# Hi! I am Cindy from Singapore.



## Cindy (Jun 17, 2008)

Hi everyone,

I have Tropidomantis tenera flying into my balcony at least once or twice a year and everytime I ended up keeping them as pets. Having the previous two die soon after, I was hesitant to keep the current adult until she laid an ooth for me.

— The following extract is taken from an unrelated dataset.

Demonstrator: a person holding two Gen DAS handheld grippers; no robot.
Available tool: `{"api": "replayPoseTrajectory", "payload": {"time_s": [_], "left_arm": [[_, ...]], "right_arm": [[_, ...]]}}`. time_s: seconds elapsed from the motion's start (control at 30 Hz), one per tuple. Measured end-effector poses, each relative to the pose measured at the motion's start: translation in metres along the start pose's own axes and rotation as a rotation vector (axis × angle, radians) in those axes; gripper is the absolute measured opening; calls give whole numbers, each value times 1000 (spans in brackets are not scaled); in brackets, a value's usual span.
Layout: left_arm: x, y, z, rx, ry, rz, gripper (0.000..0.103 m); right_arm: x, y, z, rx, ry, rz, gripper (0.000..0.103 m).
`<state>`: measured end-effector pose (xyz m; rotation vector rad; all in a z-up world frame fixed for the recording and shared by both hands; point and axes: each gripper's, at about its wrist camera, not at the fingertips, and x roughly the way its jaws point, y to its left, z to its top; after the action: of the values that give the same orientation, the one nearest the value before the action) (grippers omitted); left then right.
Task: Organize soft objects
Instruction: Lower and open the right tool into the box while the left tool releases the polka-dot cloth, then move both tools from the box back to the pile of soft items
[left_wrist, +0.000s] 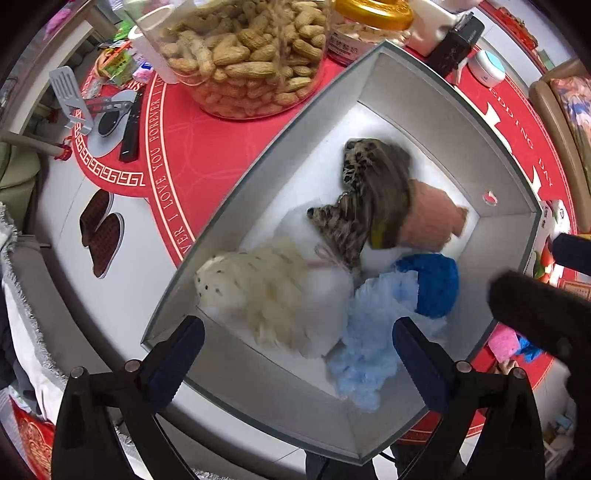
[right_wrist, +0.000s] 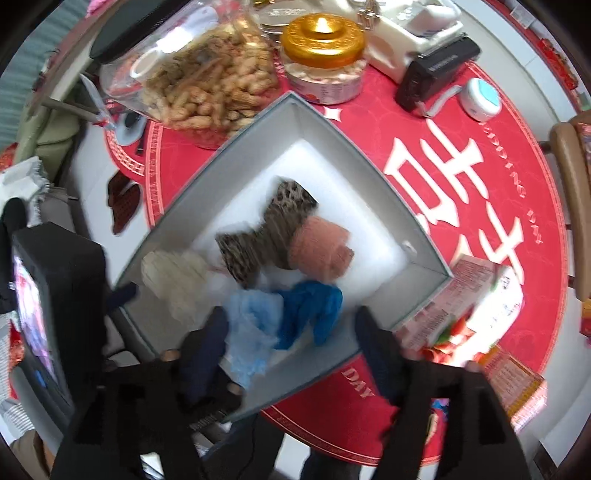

I have been posting as a guest but decided that I should register myself instead. Thanks for all the help so far!


----------



## hibiscusmile (Jun 17, 2008)

Well Hello Cindy from Singapor, Becky in OHIO USA welcomes you aboard! Hope you have lots of babies (mantis) that is! :lol:


----------



## chrisboy101 (Jun 18, 2008)

welcome


----------



## Rick (Jun 18, 2008)

Welcome


----------



## OGIGA (Jun 20, 2008)

Welcome! Glad to have you join.


----------



## mantidian (Jul 15, 2008)

Cindy said:


> Hi everyone,I have Tropidomantis tenera flying into my balcony at least once or twice a year and everytime I ended up keeping them as pets. Having the previous two die soon after, I was hesitant to keep the current adult until she laid an ooth for me.
> 
> I have been posting as a guest but decided that I should register myself instead. Thanks for all the help so far!


Hey!

I'm from Singapore too.

i'm from HPPS.

I keep some mantids @ home :blink:


----------



## OGIGA (Jul 16, 2008)

Nice to meet all you Singaporeans.


----------



## ABbuggin (Jul 17, 2008)

OGIGA said:


> Nice to meet all you Singaporeans.


+1!!!


----------